ABOUT THIS EXERCISE: Using the records below, transcribe word for word the stretch from the line that contains "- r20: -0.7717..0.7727" through the line that contains "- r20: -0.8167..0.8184", both end lines included, and nothing else.

....................

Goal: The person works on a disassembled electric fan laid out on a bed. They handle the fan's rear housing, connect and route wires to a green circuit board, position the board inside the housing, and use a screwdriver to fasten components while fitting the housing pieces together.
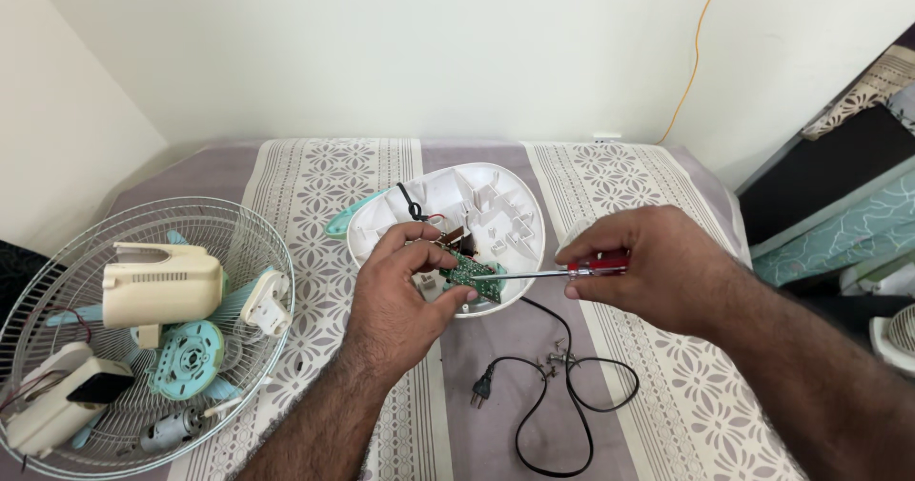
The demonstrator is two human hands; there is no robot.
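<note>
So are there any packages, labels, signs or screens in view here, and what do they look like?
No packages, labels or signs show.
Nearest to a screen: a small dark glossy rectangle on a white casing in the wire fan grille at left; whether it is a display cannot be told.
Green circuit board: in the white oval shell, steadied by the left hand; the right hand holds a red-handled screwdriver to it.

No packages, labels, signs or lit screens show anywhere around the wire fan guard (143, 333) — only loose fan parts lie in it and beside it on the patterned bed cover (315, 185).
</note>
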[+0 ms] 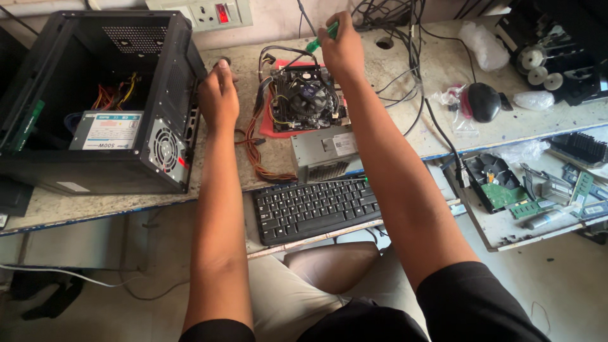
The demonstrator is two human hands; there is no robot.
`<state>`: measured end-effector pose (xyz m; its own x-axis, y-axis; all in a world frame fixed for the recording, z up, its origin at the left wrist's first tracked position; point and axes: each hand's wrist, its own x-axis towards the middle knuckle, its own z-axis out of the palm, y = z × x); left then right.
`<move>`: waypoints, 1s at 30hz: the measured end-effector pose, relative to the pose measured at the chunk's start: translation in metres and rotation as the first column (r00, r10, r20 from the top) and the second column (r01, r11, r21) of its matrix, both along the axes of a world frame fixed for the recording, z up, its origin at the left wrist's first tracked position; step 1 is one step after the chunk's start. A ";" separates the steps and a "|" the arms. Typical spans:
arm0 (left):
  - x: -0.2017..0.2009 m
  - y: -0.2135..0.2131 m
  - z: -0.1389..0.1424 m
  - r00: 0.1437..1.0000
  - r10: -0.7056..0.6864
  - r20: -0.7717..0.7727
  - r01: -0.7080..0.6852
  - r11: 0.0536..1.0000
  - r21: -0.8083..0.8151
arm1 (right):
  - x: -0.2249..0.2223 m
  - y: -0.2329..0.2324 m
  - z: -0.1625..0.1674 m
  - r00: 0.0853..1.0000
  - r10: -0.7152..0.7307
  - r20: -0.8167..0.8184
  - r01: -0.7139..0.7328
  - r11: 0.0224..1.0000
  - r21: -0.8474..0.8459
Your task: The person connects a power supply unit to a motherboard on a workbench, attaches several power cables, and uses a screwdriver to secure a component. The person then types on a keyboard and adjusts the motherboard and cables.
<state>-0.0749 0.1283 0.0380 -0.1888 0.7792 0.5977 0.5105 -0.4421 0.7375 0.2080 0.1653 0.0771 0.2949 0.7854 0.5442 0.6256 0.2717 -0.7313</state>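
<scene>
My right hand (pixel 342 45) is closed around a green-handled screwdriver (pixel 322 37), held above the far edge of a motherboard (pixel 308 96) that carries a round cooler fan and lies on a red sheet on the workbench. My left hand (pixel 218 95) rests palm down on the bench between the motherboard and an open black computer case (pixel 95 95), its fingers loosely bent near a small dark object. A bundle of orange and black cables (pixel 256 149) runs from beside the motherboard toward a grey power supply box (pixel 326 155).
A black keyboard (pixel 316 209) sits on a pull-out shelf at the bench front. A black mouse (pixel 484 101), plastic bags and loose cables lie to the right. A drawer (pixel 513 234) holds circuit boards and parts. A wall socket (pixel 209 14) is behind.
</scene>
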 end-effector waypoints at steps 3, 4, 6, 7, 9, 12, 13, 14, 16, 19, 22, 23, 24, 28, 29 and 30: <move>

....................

RESULT:
  - r20: -0.7717..0.7727
  - r01: -0.7080..0.6852
  - r11: 0.0536..1.0000
  - r21: -0.8083..0.8151
arm1 (right):
  - x: -0.2249..0.2223 m
  - y: -0.2329..0.2324 m
  - z: -0.1625..0.1674 m
  - r00: 0.0853..1.0000
  - r10: -0.7152..0.7307
  - r20: -0.8167..0.8184

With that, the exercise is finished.